Пребываешь ли ты все еще в этом мире? Нет-нет, я знаю, что у тебя все в порядке, чего не могу с уверенностью сказать о себе. Скорее, напротив, у меня серьезные неприятности. Такое впечатление, что из-под меня выбили опору и я одиноко болтаюсь в пространстве без друзей, связей, без надежды, без будущего, с одним лишь прошлым – какое оно есть. Я на грани отчаяния, и в этой обстановке часто думаю о тебе и жалею, что мы не можем встретиться и поговорить.
Первой из неприятностей, гнетущих Хокона, был непрекращающийся разлад с Барб. А что касается второй…
Хок определенно не имеет представления о причинах того, что с ним происходило. Знай он, откуда пошла вонь, тон был бы совсем другим, он, как подобает профессору французской литературы, кричал бы: «J’accuse…!»[15] Но по письму он представлялся совершенно растерянным и брошенным. Шевалье писал, что взял творческий отпуск и отправился в Нью-Йорк, рассчитывая поработать переводчиком в Управлении военной информации. Он три месяца проторчал в Большом яблоке, ожидая, когда же закончится проверка для допуска к секретности – вообще-то, совершенно рутинная процедура, – и в конце концов получил отказ, причины которого никто не пожелал ему объяснить толком. За это время, сидя без работы, он истратил значительную часть своих сбережений. Завершалось письмо такими словами:
Не знаю, дойдет ли до тебя это письмо; потому и не пишу больше и подробнее. Хотелось бы услышать от тебя, можешь ли ты в эти дни, когда, похоже, идет деперсонализация человечества, найти время для одного отдельно взятого человека.
Затем следовала подпись – одно только имя, написанное с характерным наклоном влево, который всегда забавлял Роберта, но сегодня не вызвал обычной улыбки.

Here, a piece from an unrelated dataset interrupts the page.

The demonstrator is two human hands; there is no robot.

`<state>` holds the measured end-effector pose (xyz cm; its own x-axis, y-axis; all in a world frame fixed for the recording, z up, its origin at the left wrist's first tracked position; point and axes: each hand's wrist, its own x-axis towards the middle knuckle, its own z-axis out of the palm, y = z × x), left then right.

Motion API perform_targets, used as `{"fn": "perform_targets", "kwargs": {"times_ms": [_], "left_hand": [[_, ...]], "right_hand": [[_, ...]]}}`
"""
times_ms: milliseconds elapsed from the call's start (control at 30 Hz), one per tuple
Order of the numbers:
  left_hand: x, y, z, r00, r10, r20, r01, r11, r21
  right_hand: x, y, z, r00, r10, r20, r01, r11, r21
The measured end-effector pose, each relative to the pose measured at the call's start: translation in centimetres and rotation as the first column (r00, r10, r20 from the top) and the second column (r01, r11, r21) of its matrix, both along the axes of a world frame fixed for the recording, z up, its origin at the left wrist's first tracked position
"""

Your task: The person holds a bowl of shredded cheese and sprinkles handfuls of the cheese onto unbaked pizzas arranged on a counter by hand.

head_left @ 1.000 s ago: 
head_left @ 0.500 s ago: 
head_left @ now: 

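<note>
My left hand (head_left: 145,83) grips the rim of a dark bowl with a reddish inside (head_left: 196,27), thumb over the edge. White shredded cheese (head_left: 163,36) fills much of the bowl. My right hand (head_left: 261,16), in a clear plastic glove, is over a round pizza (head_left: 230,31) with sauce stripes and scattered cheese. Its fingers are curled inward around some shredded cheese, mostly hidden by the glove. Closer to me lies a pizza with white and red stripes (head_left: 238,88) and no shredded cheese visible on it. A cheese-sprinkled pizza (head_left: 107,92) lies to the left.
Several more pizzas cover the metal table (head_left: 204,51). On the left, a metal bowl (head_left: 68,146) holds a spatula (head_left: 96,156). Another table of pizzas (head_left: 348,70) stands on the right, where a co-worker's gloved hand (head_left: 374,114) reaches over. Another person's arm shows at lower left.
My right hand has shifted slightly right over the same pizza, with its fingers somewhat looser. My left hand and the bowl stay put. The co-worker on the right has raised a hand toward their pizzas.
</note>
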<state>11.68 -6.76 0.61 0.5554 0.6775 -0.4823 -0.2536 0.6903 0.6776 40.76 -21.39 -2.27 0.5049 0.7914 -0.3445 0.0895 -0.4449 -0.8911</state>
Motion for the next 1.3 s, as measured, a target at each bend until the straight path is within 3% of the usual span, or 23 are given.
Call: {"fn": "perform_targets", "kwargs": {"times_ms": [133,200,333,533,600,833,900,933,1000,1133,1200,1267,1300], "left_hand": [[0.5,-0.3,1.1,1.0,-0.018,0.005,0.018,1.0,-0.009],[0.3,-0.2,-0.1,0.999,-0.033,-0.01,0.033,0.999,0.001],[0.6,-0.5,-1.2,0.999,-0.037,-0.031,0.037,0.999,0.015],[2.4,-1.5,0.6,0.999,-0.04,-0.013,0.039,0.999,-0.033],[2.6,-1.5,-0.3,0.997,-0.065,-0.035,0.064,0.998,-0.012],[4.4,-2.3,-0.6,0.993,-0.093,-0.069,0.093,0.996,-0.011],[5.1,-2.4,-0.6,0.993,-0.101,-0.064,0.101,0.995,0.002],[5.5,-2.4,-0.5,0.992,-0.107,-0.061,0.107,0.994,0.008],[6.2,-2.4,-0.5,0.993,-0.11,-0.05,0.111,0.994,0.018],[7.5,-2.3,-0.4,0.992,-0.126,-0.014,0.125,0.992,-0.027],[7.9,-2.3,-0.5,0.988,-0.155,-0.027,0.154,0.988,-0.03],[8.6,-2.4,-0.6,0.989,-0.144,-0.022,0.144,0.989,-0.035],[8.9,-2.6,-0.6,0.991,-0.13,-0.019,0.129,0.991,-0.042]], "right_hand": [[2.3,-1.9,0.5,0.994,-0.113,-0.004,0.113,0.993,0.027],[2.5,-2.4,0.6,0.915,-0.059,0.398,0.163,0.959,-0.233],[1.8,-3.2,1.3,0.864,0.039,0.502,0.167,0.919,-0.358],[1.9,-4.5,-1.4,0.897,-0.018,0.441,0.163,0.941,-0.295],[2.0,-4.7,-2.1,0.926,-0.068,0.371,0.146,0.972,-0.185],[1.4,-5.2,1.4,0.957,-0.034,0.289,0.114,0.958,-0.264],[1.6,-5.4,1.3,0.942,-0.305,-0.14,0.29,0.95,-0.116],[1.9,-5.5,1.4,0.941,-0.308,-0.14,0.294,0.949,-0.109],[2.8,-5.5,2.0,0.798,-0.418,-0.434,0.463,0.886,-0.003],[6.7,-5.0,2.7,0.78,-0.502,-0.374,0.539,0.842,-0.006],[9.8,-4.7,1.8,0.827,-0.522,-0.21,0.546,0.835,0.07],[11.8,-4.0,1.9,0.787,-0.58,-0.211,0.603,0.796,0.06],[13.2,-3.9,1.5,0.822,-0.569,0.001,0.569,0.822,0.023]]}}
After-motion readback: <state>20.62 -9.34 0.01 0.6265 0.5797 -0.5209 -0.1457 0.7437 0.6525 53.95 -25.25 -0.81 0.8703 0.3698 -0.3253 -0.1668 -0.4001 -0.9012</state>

Оппи решил, что кислая горечь, стоящая в горле, как раз и есть вкус вины. Дрожащей рукой он отложил страницу, подумав, что наверняка Пир де Сильва, получивший указания от Бориса Паша, с иезуитским Schadenfreude[16] отправил адресату это письмо, не вычеркнув ни единого слова.
Глава 8
1944
Я хотела жить и отдавать, но почему-то не имела физических и душевных сил для этого. Я думаю, что всю свою жизнь была лишь обузой… по крайней мере, я способна избавить воюющий мир от бремени парализованной души.
Джин Тэтлок
– Доктор, вы не могли бы уделить мне несколько минут?
Оппи гордился способностью безошибочно узнавать по голосам всех, с кем был хотя бы мало-мальски знаком, и от этого сочного, даже слегка маслянистого голоса у него кольнуло под ложечкой. Он повернулся на своем вращающемся кресле:
– Конечно, капитан де Сильва.
Пир де Сильва гордился тем, что был единственным в Лос-Аламосе выпускником Вест-Пойнтской военной академии. При этом он пользовался единодушной неприязнью ученых, так как занимался цензурой всей их переписки, а также конфисковал все личные фотоаппараты. Он был совсем молод, всего лет двадцати пяти, но пытался строить из себя видавшего виды циника на полвека старше и относился к числу тех людей, которые во всем подозревают оскорбление для себя. Однажды он ворвался на совещание руководителей научных групп, чтобы пожаловаться на молодого инженера, который дерзко сел на край его стола. Возможно, Оппи не следовало говорить с ним таким тоном, каким он общался с худшими из своих студентов, тупыми неучами, которые на деле показывали, что такое явление, как глупые вопросы, действительно существует. Он язвительно бросил: «В этой лаборатории кому угодно можно сидеть на любом столе – вашем, моем, чьем угодно».
Но сейчас, глядя на де Сильву, Оппи заметил в его поведении нечто необычное. Он как-то странно повернул лицо – красивое, но обычно безжизненное, как у римской статуи, – а руки держал за спиной, вероятно, сцепив, как будто хотел придать своему поведению видимость непринужденности.